__Record extracts__:
++++++++++

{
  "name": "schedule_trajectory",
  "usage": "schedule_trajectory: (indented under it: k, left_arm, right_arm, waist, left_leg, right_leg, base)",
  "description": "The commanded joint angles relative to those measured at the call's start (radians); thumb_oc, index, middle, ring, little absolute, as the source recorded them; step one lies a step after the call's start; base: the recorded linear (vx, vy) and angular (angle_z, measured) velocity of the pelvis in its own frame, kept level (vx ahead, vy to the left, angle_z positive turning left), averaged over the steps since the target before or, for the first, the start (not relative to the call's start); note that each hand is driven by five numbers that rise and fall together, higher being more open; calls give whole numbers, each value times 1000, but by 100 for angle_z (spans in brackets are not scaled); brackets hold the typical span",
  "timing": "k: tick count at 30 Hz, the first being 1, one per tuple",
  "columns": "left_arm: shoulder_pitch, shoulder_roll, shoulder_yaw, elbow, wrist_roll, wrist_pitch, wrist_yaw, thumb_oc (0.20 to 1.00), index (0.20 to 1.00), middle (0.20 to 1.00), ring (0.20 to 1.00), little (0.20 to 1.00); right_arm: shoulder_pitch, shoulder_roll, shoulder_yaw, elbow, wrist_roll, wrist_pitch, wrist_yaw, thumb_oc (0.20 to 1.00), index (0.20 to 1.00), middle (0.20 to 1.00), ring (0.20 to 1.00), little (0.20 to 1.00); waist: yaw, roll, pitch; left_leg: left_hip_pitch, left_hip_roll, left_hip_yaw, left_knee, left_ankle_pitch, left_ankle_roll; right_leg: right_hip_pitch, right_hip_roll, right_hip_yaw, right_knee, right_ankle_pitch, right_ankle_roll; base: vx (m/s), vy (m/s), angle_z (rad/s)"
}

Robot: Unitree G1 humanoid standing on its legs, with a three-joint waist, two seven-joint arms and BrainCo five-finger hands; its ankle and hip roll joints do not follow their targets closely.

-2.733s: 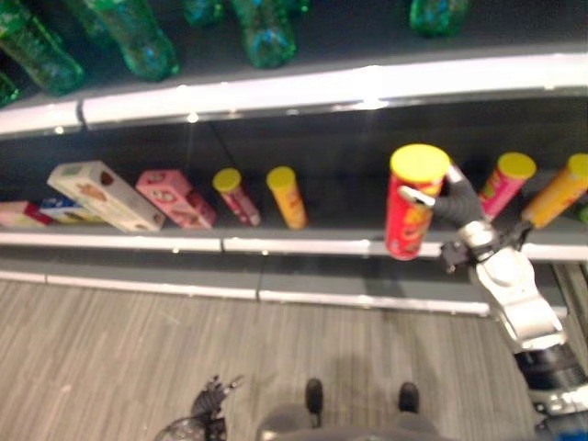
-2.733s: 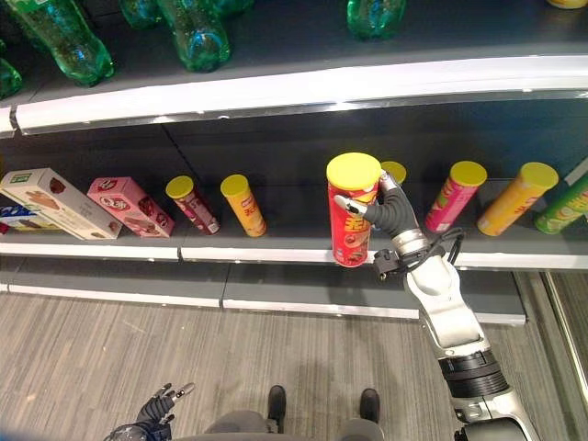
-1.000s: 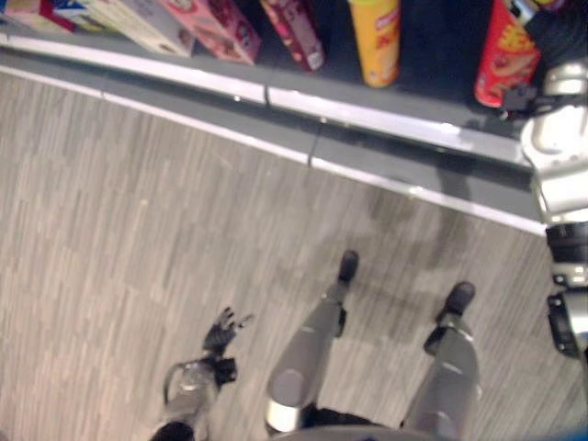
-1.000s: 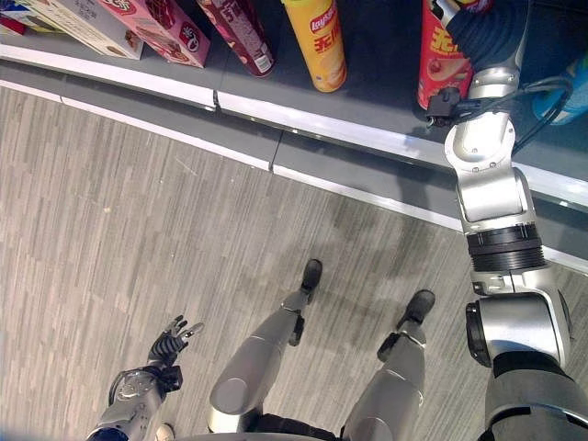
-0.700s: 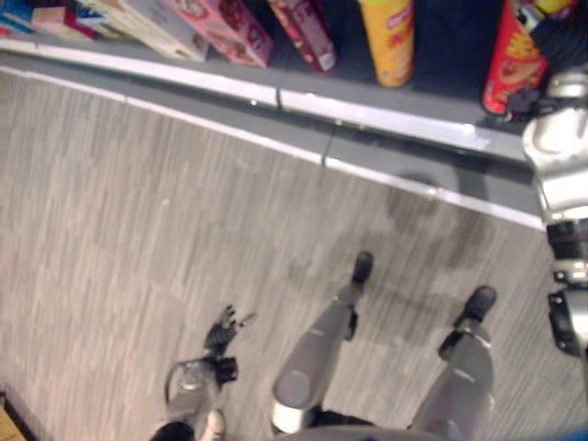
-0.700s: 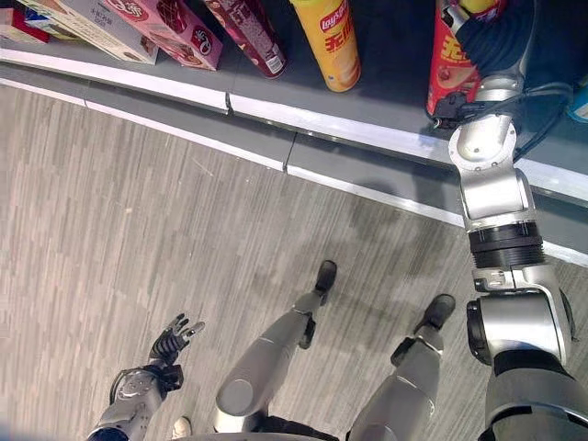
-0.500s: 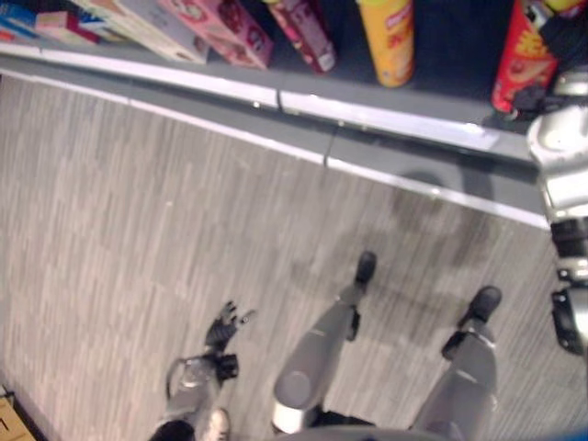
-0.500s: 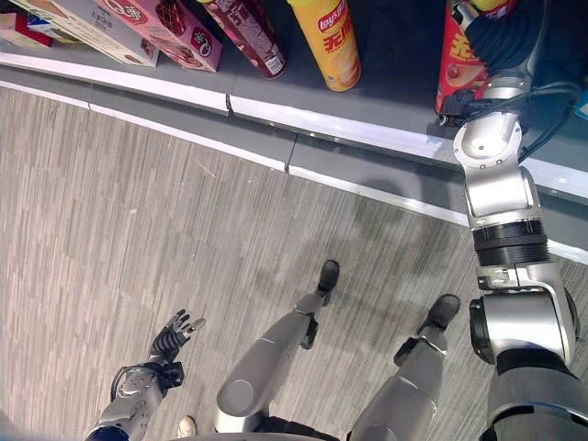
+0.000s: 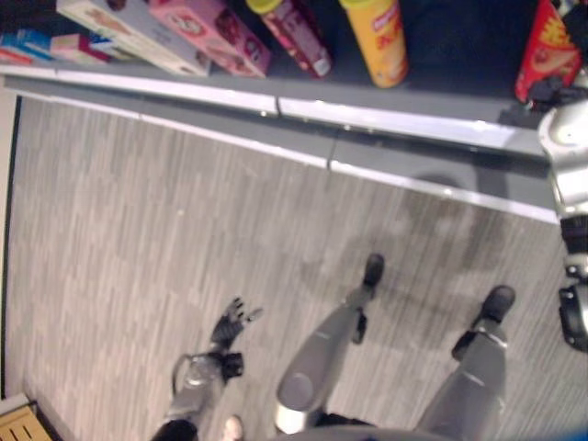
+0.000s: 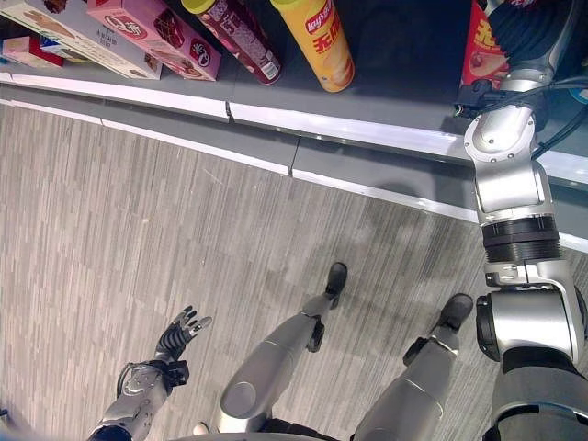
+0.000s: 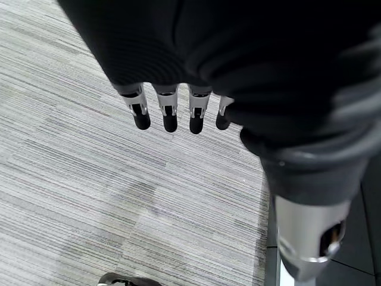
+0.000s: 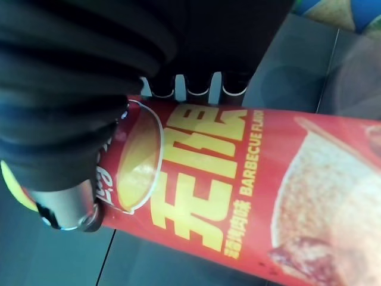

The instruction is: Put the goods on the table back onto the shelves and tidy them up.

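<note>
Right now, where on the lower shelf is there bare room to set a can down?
Bare shelf lies between the yellow can and the red can, which the right robot hand grips. Crowded toward the robot's left: maroon can, pink box, grey box sit close together.

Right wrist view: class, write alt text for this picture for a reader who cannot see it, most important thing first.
The robot's right hand, under its dark ribbed cover, is curled round a red chip can printed with yellow lettering and a picture of chips. Behind the can lies the dark grey shelf.
</note>
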Motion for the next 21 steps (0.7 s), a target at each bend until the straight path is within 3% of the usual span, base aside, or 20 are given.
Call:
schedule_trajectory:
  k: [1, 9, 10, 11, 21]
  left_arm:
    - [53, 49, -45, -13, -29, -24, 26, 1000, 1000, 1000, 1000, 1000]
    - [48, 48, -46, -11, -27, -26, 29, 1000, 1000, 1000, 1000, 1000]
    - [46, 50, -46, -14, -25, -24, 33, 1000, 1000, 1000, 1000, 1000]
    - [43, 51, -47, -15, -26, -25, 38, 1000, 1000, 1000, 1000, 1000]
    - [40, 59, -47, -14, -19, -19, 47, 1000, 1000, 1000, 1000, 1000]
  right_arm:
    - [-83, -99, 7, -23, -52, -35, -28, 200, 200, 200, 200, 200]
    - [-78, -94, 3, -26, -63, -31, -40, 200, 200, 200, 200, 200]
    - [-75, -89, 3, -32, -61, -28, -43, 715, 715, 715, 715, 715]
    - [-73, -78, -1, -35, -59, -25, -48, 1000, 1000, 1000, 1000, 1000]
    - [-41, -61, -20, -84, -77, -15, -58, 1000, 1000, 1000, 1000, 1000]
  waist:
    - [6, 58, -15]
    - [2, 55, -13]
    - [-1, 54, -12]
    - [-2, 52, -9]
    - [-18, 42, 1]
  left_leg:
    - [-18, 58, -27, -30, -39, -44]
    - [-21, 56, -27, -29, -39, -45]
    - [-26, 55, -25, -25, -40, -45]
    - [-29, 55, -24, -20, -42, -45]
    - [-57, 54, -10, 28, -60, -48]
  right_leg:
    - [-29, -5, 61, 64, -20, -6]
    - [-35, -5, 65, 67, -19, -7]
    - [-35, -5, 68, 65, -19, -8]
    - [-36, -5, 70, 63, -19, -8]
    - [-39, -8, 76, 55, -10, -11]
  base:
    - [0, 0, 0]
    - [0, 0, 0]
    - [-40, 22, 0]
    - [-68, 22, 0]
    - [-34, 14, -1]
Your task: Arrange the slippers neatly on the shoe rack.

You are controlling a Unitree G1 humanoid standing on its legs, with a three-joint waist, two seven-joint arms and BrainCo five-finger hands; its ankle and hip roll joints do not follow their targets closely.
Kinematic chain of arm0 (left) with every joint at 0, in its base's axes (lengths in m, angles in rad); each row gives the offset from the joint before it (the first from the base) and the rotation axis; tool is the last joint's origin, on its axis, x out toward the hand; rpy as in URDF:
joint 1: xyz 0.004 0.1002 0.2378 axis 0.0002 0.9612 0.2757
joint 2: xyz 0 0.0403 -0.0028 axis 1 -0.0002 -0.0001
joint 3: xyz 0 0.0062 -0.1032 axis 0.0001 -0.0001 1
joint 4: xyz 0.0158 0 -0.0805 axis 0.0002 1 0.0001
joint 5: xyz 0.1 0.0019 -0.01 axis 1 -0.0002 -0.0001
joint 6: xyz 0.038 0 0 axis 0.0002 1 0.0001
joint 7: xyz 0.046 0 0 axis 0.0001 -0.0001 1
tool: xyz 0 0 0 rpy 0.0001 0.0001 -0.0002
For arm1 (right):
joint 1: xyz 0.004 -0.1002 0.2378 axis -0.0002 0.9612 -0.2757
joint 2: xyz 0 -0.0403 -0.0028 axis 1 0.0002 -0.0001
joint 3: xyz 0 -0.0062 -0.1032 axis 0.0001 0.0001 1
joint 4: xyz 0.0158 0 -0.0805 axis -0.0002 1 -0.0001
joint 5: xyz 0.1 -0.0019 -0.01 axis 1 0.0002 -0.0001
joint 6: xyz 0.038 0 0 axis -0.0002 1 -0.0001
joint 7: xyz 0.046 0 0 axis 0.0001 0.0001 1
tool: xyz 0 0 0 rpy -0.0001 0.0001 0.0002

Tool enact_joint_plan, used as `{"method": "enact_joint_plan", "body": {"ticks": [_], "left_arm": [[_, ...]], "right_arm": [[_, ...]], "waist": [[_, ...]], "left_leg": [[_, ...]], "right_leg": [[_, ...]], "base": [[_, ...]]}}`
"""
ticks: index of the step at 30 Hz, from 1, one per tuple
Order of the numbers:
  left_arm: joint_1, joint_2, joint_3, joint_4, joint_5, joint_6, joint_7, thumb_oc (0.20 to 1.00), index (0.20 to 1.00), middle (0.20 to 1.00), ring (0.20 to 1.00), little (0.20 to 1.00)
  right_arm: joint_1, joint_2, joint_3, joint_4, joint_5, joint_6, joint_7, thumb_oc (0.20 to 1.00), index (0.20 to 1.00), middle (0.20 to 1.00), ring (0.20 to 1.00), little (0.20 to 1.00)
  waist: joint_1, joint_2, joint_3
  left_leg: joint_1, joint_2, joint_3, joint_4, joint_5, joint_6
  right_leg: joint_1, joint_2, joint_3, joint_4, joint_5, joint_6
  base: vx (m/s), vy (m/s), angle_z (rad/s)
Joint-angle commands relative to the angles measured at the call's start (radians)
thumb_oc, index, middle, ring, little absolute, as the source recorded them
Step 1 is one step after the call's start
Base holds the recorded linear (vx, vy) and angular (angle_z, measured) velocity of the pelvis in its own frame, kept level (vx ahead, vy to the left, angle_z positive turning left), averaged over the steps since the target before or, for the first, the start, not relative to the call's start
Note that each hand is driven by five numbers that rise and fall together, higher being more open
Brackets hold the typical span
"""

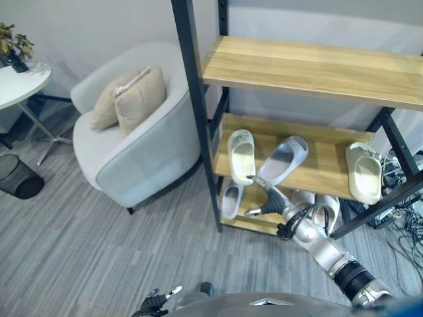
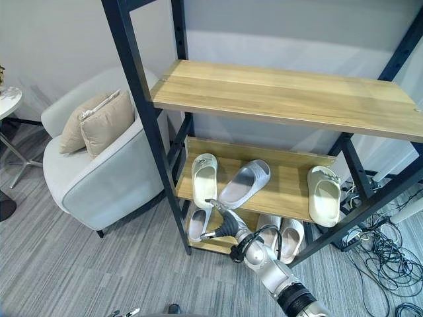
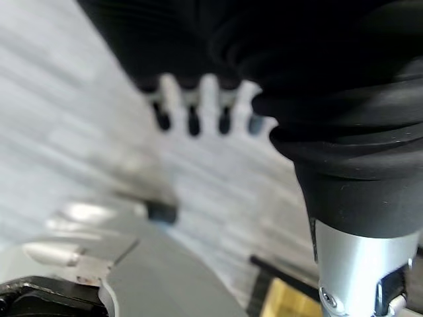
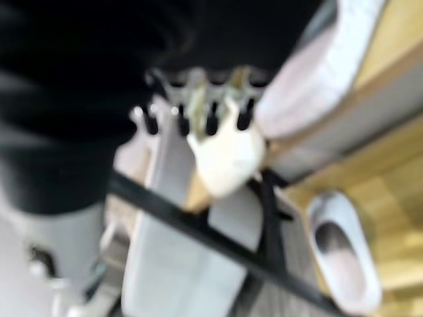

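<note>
The black-framed shoe rack (image 1: 198,99) has wooden shelves. On its middle shelf (image 1: 317,175) lie a cream slipper (image 1: 241,155) at the left, a grey slipper (image 1: 283,160) skewed beside it, and another cream slipper (image 1: 364,172) at the right. Below, on the bottom shelf, a pale slipper (image 1: 231,200) lies at the left and two more slippers (image 1: 324,210) lie towards the right. My right hand (image 1: 268,201) hovers open just in front of the middle shelf's edge, under the grey slipper's heel, holding nothing. My left hand (image 1: 155,302) hangs low and open over the floor.
A light grey armchair (image 1: 132,152) with two beige cushions (image 1: 129,98) stands left of the rack. Further left are a round white table (image 1: 20,82) and a black mesh bin (image 1: 18,177). Cables (image 1: 403,224) lie on the floor right of the rack.
</note>
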Motion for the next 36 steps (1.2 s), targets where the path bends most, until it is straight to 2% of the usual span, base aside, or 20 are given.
{"method": "enact_joint_plan", "body": {"ticks": [1, 8, 15, 22, 24, 31, 36], "left_arm": [[-0.055, -0.017, -0.011, 0.031, 0.034, -0.019, 0.032, 1.0, 1.0, 1.0, 1.0, 1.0], [-0.032, -0.008, -0.007, 0.023, 0.055, -0.016, 0.039, 1.0, 1.0, 1.0, 1.0, 1.0], [-0.031, 0.004, -0.004, 0.018, 0.079, -0.018, 0.034, 1.0, 1.0, 1.0, 1.0, 1.0], [-0.054, 0.015, -0.031, -0.004, 0.043, -0.025, 0.041, 1.0, 1.0, 1.0, 1.0, 1.0], [-0.064, 0.019, -0.053, -0.014, 0.032, -0.03, 0.049, 1.0, 1.0, 1.0, 1.0, 1.0], [-0.072, 0.012, -0.05, -0.016, -0.04, -0.034, 0.05, 1.0, 1.0, 1.0, 1.0, 1.0], [-0.076, 0.005, -0.067, -0.03, -0.053, -0.044, 0.06, 1.0, 1.0, 1.0, 1.0, 1.0]], "right_arm": [[-0.08, -0.032, -0.066, -0.032, -0.086, -0.008, -0.137, 1.0, 1.0, 1.0, 1.0, 1.0], [-0.1, -0.105, -0.198, 0.005, -0.186, 0.049, -0.257, 1.0, 1.0, 1.0, 1.0, 1.0], [-0.154, -0.195, -0.214, 0.055, -0.315, 0.092, -0.312, 1.0, 1.0, 1.0, 1.0, 1.0], [-0.284, -0.19, -0.181, 0.192, -0.249, 0.119, -0.342, 1.0, 1.0, 1.0, 1.0, 1.0], [-0.336, -0.178, -0.183, 0.243, -0.18, 0.12, -0.361, 1.0, 1.0, 1.0, 1.0, 1.0], [-0.394, -0.163, -0.218, 0.277, -0.055, 0.094, -0.398, 1.0, 1.0, 1.0, 1.0, 1.0], [-0.419, -0.16, -0.257, 0.278, -0.036, 0.104, -0.45, 1.0, 1.0, 1.0, 1.0, 1.0]], "waist": [[0.02, -0.005, -0.006], [0.028, -0.008, -0.003], [0.038, -0.012, 0.001], [0.051, -0.01, 0.023], [0.059, -0.007, 0.039], [0.073, 0.0, 0.063], [0.081, 0.007, 0.083]], "left_leg": [[-0.022, 0.064, 0.016, 0.01, -0.046, -0.042], [-0.029, 0.066, 0.007, 0.01, -0.047, -0.041], [-0.05, 0.07, 0.002, 0.01, -0.041, -0.044], [-0.092, 0.068, -0.006, 0.01, -0.028, -0.048], [-0.118, 0.065, -0.013, 0.01, -0.019, -0.049], [-0.159, 0.056, -0.025, 0.01, -0.006, -0.048], [-0.196, 0.047, -0.037, 0.01, 0.003, -0.047]], "right_leg": [[-0.037, -0.046, -0.012, 0.011, 0.028, 0.061], [-0.04, -0.037, -0.013, 0.011, 0.023, 0.059], [-0.053, -0.031, -0.017, 0.005, 0.02, 0.058], [-0.087, -0.026, -0.019, 0.004, 0.024, 0.056], [-0.106, -0.026, -0.022, 0.005, 0.027, 0.055], [-0.141, -0.029, -0.029, 0.009, 0.034, 0.055], [-0.177, -0.036, -0.029, 0.02, 0.037, 0.056]], "base": [[0.0, 0.0, 0.0], [0.03, -0.009, 0.0], [0.02, -0.008, 0.0], [0.0, -0.002, 0.04], [0.0, 0.004, 0.1], [0.0, 0.005, 0.08], [0.0, 0.007, 0.05]]}}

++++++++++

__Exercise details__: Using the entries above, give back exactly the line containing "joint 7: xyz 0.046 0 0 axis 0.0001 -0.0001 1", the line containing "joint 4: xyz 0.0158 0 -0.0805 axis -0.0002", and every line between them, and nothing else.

__Output for this task__:
joint 7: xyz 0.046 0 0 axis 0.0001 -0.0001 1
tool: xyz 0 0 0 rpy 0.0001 0.0001 -0.0002
For arm1 (right):
joint 1: xyz 0.004 -0.1002 0.2378 axis -0.0002 0.9612 -0.2757
joint 2: xyz 0 -0.0403 -0.0028 axis 1 0.0002 -0.0001
joint 3: xyz 0 -0.0062 -0.1032 axis 0.0001 0.0001 1
joint 4: xyz 0.0158 0 -0.0805 axis -0.0002 1 -0.0001

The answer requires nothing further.